Start of Block

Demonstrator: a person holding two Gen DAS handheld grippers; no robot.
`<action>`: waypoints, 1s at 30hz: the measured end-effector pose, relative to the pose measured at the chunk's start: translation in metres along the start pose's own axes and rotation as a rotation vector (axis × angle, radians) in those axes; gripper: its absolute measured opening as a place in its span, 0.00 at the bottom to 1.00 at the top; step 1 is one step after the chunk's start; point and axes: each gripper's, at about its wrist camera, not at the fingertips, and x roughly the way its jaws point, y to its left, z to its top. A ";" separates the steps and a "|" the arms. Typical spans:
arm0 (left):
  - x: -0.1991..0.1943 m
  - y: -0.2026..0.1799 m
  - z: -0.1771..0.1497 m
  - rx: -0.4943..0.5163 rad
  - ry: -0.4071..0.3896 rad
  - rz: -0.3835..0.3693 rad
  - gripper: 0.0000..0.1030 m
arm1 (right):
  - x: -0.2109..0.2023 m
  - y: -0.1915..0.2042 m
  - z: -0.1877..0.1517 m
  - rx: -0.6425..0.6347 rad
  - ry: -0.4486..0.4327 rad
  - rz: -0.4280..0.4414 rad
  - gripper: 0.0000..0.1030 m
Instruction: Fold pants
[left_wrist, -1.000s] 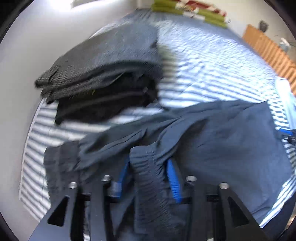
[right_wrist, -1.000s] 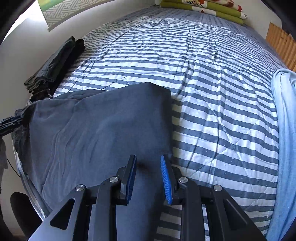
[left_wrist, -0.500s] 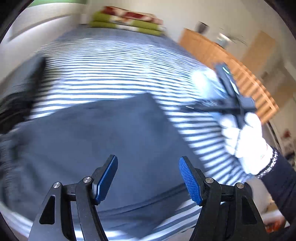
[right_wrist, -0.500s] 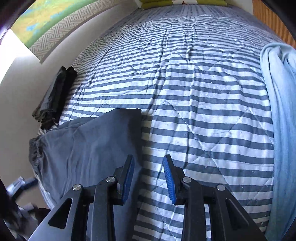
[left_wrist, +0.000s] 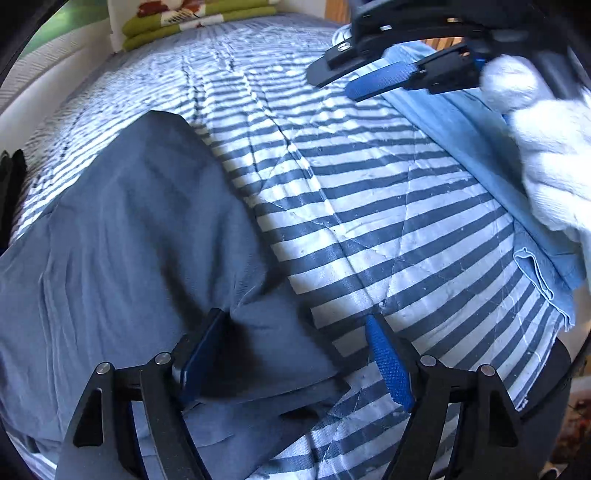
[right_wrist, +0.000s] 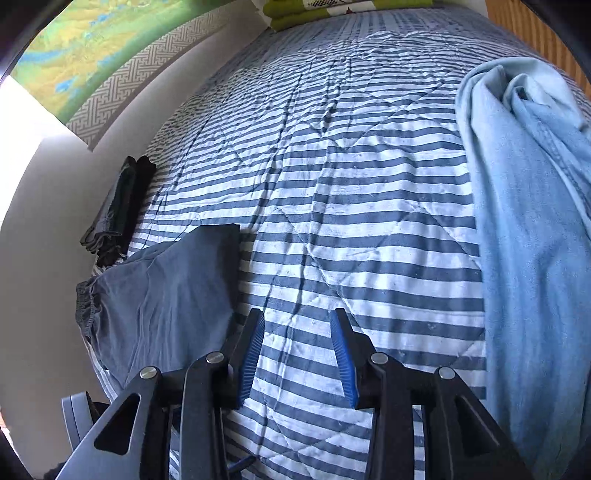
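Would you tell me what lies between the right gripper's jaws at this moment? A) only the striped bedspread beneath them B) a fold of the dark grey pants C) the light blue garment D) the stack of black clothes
A: the right gripper stands open over bare striped bedspread, with the dark grey pants off to its left.

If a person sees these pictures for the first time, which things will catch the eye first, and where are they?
First, the blue-and-white striped quilt fills both views. On it, the folded dark grey pants lie at the left near the bed's edge, and a light blue garment lies along the right side. A white-gloved hand stands out at the upper right of the left wrist view.
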 end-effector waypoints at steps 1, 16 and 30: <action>-0.001 0.001 -0.002 -0.010 -0.012 0.004 0.68 | 0.004 0.003 0.003 -0.006 0.005 0.017 0.33; -0.050 0.072 -0.030 -0.270 -0.090 -0.260 0.09 | 0.117 0.067 0.043 0.004 0.148 0.114 0.33; -0.099 0.104 -0.057 -0.367 -0.189 -0.419 0.07 | 0.066 0.094 0.046 0.040 0.029 0.089 0.02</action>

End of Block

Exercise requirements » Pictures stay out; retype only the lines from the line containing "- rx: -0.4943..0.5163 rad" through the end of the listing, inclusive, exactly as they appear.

Exercise answer »
  - rx: -0.4943..0.5163 rad
  - ry: -0.4071..0.3896 rad
  - rz: -0.3835..0.3693 rad
  - gripper: 0.0000..0.1030 m
arm1 (right):
  - x: -0.2109..0.2023 m
  - y: -0.1915..0.2042 m
  - z: -0.1877..0.1517 m
  - rx: -0.6425..0.6347 rad
  - ry: -0.4486..0.4327 rad
  - rz: -0.4280..0.4414 rad
  - gripper: 0.0000..0.1030 m
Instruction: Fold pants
[left_wrist, -1.000s] 
[right_wrist, -1.000s] 
[left_wrist, -0.500s] 
[right_wrist, -0.500s] 
[left_wrist, +0.000s] 
[right_wrist, +0.000s] 
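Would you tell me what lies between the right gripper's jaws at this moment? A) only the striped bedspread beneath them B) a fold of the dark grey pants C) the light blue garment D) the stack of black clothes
A: the right gripper stands open over bare striped bedspread, with the dark grey pants off to its left.

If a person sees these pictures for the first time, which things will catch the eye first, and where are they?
First, the blue-and-white striped quilt fills both views. On it, the folded dark grey pants lie at the left near the bed's edge, and a light blue garment lies along the right side. A white-gloved hand stands out at the upper right of the left wrist view.
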 end-effector waypoints at steps 1, 16 and 30: <action>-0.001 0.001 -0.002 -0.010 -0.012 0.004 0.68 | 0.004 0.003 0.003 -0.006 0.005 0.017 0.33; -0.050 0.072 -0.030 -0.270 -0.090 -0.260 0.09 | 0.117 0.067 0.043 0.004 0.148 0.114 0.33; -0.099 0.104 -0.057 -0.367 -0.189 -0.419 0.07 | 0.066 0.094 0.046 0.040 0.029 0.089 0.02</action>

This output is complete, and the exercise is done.